A client recently emailed me for my thoughts on Kevin O’Keefe’s post “Good law blogs losing traffic from Google?“, specifically wondering about the value of social media vs. search traffic.
Here’s what I told him.
Once you get past the (semi-sensational) headline and into the post, Kevin makes a good observation about not taking Google Analytics data at face value. The fact that many Google referrals now come from an “https” domain do make those visitors appear as “direct visits”, where they were once counted (correctly) as search traffic. This is useful context to the discussion, as direct traffic numbers are showing much higher across all the legal websites we represent. The fact is, Google miscounts a lot of referrals as direct traffic; and it’s been noted by a number of analysts.
But getting into the meat of Kevin’s argument — that optimizing for social media is becoming more important than optimizing for search engines — I think we need to look a little closer.
In support of his assertion, Kevin mentions that “the percentage of viewers coming to my blog from Google has dropped 28% in the last year”. Giving a single example using his own blog, of course, does not make a trend. Just a personal observance. Kevin invests a lot of his time in social media; I’d wager 30+ hours per week. (Not a critique, mind you. This makes sense; his business is based on selling blogs — but it is more time than most practicing lawyers I know have to give).

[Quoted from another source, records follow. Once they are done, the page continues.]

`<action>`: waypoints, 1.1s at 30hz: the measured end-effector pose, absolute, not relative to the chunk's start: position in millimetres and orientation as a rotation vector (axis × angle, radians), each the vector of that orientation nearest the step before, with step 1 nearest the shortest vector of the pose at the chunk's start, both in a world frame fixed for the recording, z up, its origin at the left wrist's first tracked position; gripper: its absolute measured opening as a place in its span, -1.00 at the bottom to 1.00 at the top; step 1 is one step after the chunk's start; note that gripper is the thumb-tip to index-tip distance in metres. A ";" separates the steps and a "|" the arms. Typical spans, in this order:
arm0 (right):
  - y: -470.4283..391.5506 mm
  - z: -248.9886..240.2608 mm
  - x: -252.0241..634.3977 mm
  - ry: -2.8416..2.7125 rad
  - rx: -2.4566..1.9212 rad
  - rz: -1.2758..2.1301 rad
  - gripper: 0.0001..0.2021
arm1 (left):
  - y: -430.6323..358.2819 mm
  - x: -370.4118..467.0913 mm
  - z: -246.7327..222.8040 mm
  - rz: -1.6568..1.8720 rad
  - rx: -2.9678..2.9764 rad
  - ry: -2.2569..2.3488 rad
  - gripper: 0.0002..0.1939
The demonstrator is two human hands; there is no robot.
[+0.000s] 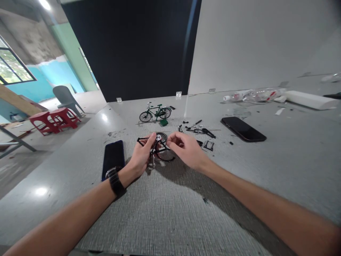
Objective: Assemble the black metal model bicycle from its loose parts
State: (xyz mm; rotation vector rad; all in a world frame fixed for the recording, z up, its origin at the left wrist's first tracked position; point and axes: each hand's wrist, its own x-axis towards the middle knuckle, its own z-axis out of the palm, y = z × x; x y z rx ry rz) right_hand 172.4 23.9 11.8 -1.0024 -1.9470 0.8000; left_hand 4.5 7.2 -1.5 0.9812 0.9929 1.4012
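The black model bicycle frame (161,149) is held up between the two hands, just above the tabletop (165,217). The left hand (142,154) is closed around its left side, thumb pressed near the silver chainring (158,137), with a spoked wheel (163,136) just behind that. A curved black mudguard (165,160) arcs below the frame toward the right. The right hand (186,147) comes in from the right with fingers curled, thumb and forefinger tips nearly together beside the frame's right end; whether they grip anything cannot be told.

Beyond the hands stands a green model bicycle (155,113), with a small green box (163,122) just in front of it. Loose black model parts (204,132) are scattered past the right hand. One smartphone (112,154) lies beside the left wrist, partly overlapped in view by a black-strapped wristwatch (117,182); another smartphone (243,129) lies well to the right.

The tabletop's left edge slants away past the left forearm, and its near edge crosses the bottom of the view. A black panel (133,46) and a white panel (253,42) bound the back. Near the white panel lie clear plastic packaging (263,94), with red marks too small to read, and a white block (310,100).
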 end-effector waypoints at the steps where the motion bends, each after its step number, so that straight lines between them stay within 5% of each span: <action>1: 24.9 12.9 173.7 -1.961 -1.002 0.779 -0.82 | 7.0 4.5 -1.4 1.397 0.984 0.993 -0.61; 11: 73.7 22.1 225.3 -2.203 -1.237 -0.096 -0.81 | 4.9 4.0 -1.8 1.349 0.982 1.024 -0.59; 19: 72.9 18.6 225.1 -2.627 -1.402 -0.016 -0.36 | 5.1 3.7 -2.0 1.321 1.030 1.038 -0.56; 33: 70.4 18.6 220.7 -2.604 -1.424 -0.102 -0.34 | 5.2 4.0 -1.0 1.319 1.018 1.052 -0.57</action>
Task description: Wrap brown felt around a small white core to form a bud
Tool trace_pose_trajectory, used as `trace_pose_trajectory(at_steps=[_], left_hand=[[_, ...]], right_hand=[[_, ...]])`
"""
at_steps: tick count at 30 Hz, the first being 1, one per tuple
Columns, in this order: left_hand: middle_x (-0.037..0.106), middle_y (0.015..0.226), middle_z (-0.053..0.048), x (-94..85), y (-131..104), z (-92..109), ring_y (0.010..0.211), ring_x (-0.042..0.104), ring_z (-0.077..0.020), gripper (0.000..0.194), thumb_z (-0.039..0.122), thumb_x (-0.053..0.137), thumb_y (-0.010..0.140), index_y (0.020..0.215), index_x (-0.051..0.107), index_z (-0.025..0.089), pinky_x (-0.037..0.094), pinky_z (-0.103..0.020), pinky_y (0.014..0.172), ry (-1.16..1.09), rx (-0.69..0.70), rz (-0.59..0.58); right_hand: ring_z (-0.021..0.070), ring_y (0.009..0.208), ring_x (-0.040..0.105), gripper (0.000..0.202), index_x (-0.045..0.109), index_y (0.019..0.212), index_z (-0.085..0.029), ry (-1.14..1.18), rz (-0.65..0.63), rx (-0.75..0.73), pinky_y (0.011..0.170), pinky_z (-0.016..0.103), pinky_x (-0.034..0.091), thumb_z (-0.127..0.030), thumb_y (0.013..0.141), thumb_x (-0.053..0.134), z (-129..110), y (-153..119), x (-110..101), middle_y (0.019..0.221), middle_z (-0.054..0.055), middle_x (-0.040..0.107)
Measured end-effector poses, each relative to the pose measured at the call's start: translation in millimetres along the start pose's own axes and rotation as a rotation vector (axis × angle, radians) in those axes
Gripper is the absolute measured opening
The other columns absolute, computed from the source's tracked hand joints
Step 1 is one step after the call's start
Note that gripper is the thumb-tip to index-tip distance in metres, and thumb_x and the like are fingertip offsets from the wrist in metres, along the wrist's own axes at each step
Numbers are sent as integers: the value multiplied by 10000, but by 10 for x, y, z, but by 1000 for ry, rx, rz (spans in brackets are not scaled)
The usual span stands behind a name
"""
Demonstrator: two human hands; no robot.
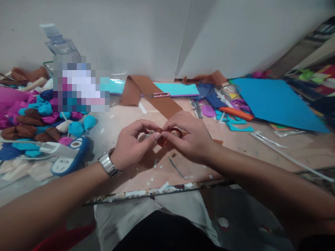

With two pieces of the pie: (1) direct visits currently counting high in Google Analytics, and (2) social media referrals growing in size; search traffic has gotten smaller. Why? Well, first of all every blog is different. I’ve observed some websites that have experienced number shifts like Kevin’s experienced; but I’ve also observed mass increases in search traffic over social traffic.
In the case of Kevin’s statistics, there could be other factors at play. It’s possible his personal brand has gotten bigger, and he has more of a following. It could be his SEO game is getting worse, because he pays little attention to it. Or, it could be simply that, as a percentage, the methods he’s investing the majority of his time in are paying off for him.
Or it could be all of the above.
The point he and I would agree on is that it is healthy to have more dedicated readers and relationships. The social vs. search part? In my view, both are means of getting to that destination. Social supports existing relationships better, no doubt. But social also offers little in terms of helping people find your business when they have no prior relationship with you.
Tactics wise, I would always recommend doing both, and to consider how they fit together. Search isn’t going away, and neither is social.
I would never suggest forsaking ‘search for social’ though. I don’t believe search is dying. The internet is 20 years old. We’ve always searched for things and I have a tough time believing that will end any time soon. Searching for information (or services) is as much human nature as connecting.